Çevrede yer alan belli başlı eski yerleşme alanları; Akçaşehir Höyüğü, Değirmenlik Höyüğü, Deliklikaya Höyüğü, Eskiköy Höyüğü, Köydağı Höyüğü, Eski Köy Höyüğü, Ürkütobası Höyüğü ve Sikkeli Tepe, Kale ve Sur duvarlarının bulunduğu yerlerdir.

Akçaşehir Höyüğü (tescil ve karar no: 20.10.1979 – A-1969); Ayrancı yolu üzerinde, yolun yaklaşık 100 m doğusunda yer alan ören yeri, 110 m çapında ve 10 m yüksekliğindedir.

Kuzey batı-güney doğu yönünde uzanan höyük, Kalkolitik, İlk Tunç Çağı ve Demir Çağı malzemesi vermiştir. Çevresindeki tarla faaliyetleri sonucu tahrip olan yerleşim yerinde yüzeyde yapılan incelemelerde Roma ve Bizans dönemlerine ait seramik parçaları ile mezar kiremit parçaları bulunmuştur.

Çok eskiden beri yerleşim yeri olduğu o dönemlere ait mezarların bulunması, bu mezarlarda eski çağlara ait önemli şahıslar için gözyaşı şişelerinin konulması, tahıl küpleri ve şarap küplerinin bulunmasından anlaşılmaktadır.

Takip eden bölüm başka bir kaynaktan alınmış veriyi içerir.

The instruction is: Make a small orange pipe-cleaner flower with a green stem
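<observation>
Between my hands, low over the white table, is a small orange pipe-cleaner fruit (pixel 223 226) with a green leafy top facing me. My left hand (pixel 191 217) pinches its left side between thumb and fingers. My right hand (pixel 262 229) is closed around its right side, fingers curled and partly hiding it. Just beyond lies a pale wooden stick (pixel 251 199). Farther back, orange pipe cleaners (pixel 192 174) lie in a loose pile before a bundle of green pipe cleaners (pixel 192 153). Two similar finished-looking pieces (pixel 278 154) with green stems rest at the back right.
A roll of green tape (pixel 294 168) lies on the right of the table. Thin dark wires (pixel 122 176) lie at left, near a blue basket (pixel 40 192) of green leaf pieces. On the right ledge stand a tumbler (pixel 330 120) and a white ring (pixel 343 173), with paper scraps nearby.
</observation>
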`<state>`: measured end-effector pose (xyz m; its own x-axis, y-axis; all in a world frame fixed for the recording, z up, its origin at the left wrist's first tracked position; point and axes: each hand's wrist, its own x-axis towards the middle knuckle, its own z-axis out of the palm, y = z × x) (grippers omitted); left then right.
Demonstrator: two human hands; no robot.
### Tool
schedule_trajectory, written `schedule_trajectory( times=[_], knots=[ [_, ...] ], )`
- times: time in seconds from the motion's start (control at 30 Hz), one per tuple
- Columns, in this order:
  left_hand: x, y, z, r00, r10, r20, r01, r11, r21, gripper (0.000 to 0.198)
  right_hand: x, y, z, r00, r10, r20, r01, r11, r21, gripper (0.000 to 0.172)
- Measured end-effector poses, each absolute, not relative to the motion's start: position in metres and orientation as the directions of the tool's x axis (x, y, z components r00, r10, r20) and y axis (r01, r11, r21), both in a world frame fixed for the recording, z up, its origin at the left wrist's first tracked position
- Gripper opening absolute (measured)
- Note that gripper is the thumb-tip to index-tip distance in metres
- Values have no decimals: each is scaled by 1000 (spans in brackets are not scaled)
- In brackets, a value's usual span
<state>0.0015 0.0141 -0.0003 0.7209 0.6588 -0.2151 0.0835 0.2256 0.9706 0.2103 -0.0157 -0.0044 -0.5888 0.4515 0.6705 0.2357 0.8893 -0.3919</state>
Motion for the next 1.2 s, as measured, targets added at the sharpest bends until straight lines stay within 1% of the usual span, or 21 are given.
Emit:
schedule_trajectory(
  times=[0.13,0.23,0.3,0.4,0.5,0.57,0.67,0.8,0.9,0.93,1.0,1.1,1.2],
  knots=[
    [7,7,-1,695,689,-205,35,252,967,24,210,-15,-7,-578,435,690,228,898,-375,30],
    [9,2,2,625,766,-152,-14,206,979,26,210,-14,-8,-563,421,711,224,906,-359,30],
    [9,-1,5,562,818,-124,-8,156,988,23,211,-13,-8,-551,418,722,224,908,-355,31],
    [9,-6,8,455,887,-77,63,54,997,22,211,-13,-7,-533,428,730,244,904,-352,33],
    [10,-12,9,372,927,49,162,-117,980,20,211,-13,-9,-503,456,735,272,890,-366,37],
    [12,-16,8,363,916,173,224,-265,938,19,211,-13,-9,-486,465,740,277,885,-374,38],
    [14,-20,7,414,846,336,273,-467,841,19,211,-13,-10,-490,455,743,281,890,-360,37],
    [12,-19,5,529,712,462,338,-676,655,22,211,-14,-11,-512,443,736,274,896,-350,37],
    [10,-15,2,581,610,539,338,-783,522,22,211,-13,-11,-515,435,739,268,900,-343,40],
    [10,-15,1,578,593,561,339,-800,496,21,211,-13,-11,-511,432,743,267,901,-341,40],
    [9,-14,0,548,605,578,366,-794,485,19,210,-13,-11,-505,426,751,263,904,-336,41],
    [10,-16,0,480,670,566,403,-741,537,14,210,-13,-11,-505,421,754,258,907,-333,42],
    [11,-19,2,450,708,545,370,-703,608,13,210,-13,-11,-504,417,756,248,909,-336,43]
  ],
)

Yine Akçaşehir Câmii son cemaat duvarındaki eski Yunanca kitâbe bulunan bir mezar taşına rastlanması, o döneme ait yerleşme yeri olduğuna dair tarihî bir vesikadır. Roma ve Bizans dönemlerine ait yazılı, resimli ve haç işaretli soku taşlarının olması, bu ören yerlerindeki eski temeller bize Akçaşehir’e Türklerin gelip yerleşmesine kadar geçen sürede devamlı olarak yerleşim sahası olduğunu gösterir.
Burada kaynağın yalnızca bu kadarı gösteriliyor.